Outliers

IQR-based outlier clipping, log-style transformation, and KNN imputation.

`featurely.outliers`

`impute_outliers_with_knn(df, features, n_neighbors=7, threshold=1.5)`

Replace IQR outliers with NaN, then impute them with KNN.

Values outside [Q1 - threshold * IQR, Q3 + threshold * IQR] are treated as missing and reconstructed from the n_neighbors most similar rows, which preserves multivariate structure better than clipping when outliers are recording errors rather than real extremes.

Parameters:

Name	Type	Description	Default
`df`	`DataFrame`	Input frame; not modified.	required
`features`	`list[str]`	Columns to screen for outliers and impute.	required
`n_neighbors`	`int`	Number of neighbor rows used by the KNN imputer.	`7`
`threshold`	`float`	IQR multiplier that defines the outlier fences.	`1.5`

Returns:

Type	Description
`DataFrame`	A copy of `df` with outlier values imputed.

Source code in src/featurely/outliers.py

def impute_outliers_with_knn(
    df: pd.DataFrame,
    features: list[str],
    n_neighbors: int = 7,
    threshold: float = 1.5,
) -> pd.DataFrame:
    """Replace IQR outliers with NaN, then impute them with KNN.

    Values outside ``[Q1 - threshold * IQR, Q3 + threshold * IQR]`` are
    treated as missing and reconstructed from the ``n_neighbors`` most
    similar rows, which preserves multivariate structure better than
    clipping when outliers are recording errors rather than real extremes.

    Args:
        df: Input frame; not modified.
        features: Columns to screen for outliers and impute.
        n_neighbors: Number of neighbor rows used by the KNN imputer.
        threshold: IQR multiplier that defines the outlier fences.

    Returns:
        A copy of ``df`` with outlier values imputed.
    """

    result = df.copy()

    for col in features:
        q1 = result[col].quantile(0.25)
        q3 = result[col].quantile(0.75)
        iqr = q3 - q1
        lower = q1 - threshold * iqr
        upper = q3 + threshold * iqr
        outlier_mask = (result[col] < lower) | (result[col] > upper)

        result.loc[outlier_mask, col] = np.nan
        print(f"{col}: {outlier_mask.sum():>4} outliers replaced with NaN")

    print(f"\nTotal NaN values introduced: {result[features].isna().sum().sum()}")

    imputer = KNNImputer(n_neighbors=n_neighbors)
    result[features] = imputer.fit_transform(result[features])
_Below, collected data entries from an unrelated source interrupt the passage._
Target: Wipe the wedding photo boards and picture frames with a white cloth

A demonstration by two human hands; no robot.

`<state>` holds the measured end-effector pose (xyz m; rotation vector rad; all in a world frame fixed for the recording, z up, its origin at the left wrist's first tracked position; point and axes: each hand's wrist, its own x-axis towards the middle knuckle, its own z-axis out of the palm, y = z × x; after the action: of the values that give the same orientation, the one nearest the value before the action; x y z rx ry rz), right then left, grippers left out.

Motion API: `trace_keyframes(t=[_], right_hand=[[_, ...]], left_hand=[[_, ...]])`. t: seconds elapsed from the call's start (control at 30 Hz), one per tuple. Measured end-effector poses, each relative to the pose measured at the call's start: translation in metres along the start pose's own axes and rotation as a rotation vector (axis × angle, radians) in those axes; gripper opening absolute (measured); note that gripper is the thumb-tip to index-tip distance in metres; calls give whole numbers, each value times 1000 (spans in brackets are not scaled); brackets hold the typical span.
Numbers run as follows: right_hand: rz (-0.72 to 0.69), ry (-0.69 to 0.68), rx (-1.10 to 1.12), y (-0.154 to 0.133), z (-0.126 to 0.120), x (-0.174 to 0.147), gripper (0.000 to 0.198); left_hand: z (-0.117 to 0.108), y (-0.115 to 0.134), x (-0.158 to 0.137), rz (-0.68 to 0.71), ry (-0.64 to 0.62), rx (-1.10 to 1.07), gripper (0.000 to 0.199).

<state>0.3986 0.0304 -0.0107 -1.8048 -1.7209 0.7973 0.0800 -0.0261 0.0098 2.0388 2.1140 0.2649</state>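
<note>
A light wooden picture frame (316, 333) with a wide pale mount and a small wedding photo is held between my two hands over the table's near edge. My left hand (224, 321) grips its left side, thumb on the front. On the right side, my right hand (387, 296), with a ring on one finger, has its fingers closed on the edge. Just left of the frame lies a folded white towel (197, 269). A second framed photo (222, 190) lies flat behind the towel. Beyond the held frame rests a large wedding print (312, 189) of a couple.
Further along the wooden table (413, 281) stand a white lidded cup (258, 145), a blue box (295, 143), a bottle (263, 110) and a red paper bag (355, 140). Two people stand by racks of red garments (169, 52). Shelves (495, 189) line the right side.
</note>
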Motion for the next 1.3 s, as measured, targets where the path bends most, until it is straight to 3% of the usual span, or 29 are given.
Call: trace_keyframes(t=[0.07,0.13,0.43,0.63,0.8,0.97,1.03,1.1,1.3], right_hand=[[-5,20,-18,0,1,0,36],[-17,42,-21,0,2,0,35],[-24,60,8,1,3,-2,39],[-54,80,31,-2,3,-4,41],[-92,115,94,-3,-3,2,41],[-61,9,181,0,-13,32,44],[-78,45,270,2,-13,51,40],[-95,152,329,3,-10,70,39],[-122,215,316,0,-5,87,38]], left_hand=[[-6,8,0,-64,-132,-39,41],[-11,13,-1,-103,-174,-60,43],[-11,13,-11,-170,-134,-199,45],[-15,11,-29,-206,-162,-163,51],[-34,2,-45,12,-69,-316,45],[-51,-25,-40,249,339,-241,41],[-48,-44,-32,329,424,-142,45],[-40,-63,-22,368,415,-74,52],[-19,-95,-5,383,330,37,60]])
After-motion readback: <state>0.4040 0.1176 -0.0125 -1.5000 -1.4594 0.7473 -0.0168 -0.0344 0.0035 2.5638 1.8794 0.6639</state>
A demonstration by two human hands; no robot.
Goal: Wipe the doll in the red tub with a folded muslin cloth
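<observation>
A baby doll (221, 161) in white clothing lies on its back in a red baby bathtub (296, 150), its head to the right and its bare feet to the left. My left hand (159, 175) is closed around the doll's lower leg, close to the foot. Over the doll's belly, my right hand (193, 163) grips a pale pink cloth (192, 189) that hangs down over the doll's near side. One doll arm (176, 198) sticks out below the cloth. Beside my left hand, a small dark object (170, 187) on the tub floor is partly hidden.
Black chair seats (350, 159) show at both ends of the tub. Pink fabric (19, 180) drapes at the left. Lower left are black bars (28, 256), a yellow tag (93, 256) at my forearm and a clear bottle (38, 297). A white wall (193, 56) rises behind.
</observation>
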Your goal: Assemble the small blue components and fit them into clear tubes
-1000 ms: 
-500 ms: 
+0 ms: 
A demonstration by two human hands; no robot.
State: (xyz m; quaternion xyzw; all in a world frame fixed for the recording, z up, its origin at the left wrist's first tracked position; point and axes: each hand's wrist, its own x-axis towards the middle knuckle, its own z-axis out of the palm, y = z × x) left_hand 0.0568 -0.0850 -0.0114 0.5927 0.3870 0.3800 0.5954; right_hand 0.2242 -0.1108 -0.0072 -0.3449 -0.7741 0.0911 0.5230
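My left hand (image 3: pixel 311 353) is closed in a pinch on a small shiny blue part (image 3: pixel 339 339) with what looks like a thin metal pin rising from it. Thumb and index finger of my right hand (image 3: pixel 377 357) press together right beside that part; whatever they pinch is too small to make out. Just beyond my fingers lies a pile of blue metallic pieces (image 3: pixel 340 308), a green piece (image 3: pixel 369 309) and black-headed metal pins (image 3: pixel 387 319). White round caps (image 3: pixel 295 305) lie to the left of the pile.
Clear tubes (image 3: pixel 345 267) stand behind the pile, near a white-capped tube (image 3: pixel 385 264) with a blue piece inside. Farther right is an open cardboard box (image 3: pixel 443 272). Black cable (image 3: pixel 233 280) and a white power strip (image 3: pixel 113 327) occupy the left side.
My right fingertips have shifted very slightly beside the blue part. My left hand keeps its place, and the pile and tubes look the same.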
    print(f"NaN values remaining after imputation: {result.isna().sum().sum()}")

    return result

`clip_outliers(df, features, threshold=1.5)`

Clip feature values to their IQR fences.

Winsorizes each column to [Q1 - threshold * IQR, Q3 + threshold * IQR]. Clipping keeps every row and caps the influence of extreme values, at the cost of piling clipped observations onto the fence values.

Parameters:

Name	Type	Description	Default
`df`	`DataFrame`	Input frame; not modified.	required
`features`	`list[str]`	Columns to clip.	required
`threshold`	`float`	IQR multiplier that defines the clip bounds.	`1.5`

Returns:

Type	Description
`DataFrame`	A copy of `df` with the selected columns clipped.

Source code in src/featurely/outliers.py

def clip_outliers(df: pd.DataFrame, features: list[str], threshold: float = 1.5) -> pd.DataFrame:
    """Clip feature values to their IQR fences.

    Winsorizes each column to ``[Q1 - threshold * IQR, Q3 + threshold * IQR]``.
    Clipping keeps every row and caps the influence of extreme values, at the
    cost of piling clipped observations onto the fence values.

    Args:
        df: Input frame; not modified.
        features: Columns to clip.
        threshold: IQR multiplier that defines the clip bounds.

    Returns:
        A copy of ``df`` with the selected columns clipped.
    """

    result = df.copy()

    for col in features:
        q1 = result[col].quantile(0.25)
        q3 = result[col].quantile(0.75)
        iqr = q3 - q1
        lower = q1 - threshold * iqr
        upper = q3 + threshold * iqr

        result[col] = result[col].clip(lower=lower, upper=upper)
        print(f"{col}: Outliers clipped to [{lower:.2f}, {upper:.2f}]")

    return result

`transform_outliers(df, features, threshold=1.5)`

Log-transform features that contain IQR outliers and are non-negative.

Applies log1p only to columns where outliers are present and all values are non-negative, compressing long right tails instead of discarding or capping them.

Parameters:

Name	Type	Description	Default
`df`	`DataFrame`	Input frame; not modified.	required
`features`	`list[str]`	Columns to screen and potentially transform.	required
`threshold`	`float`	IQR multiplier that defines the outlier fences.	`1.5`

Returns:

Type	Description
`DataFrame`	A copy of `df` with qualifying columns log-transformed.

Source code in src/featurely/outliers.py

def transform_outliers(df: pd.DataFrame, features: list[str], threshold: float = 1.5) -> pd.DataFrame:
    """Log-transform features that contain IQR outliers and are non-negative.

    Applies ``log1p`` only to columns where outliers are present and all
    values are non-negative, compressing long right tails instead of
    discarding or capping them.

    Args:
        df: Input frame; not modified.
        features: Columns to screen and potentially transform.
        threshold: IQR multiplier that defines the outlier fences.

    Returns:
        A copy of ``df`` with qualifying columns log-transformed.
    """

    result = df.copy()

    for col in features:
        q1 = result[col].quantile(0.25)
        q3 = result[col].quantile(0.75)
        iqr = q3 - q1
        lower = q1 - threshold * iqr
        upper = q3 + threshold * iqr
        n_outliers = ((result[col] < lower) | (result[col] > upper)).sum()

        if n_outliers > 0:
            if result[col].min() >= 0:
                result[col] = np.log1p(result[col])
                print(f"{col}: {n_outliers:>4} outliers -> log-transformed")

            else:
                print(f"{col}: {n_outliers:>4} outliers -> skipped (contains negative values)")

        else:
            print(f"{col}: no outliers")

    return result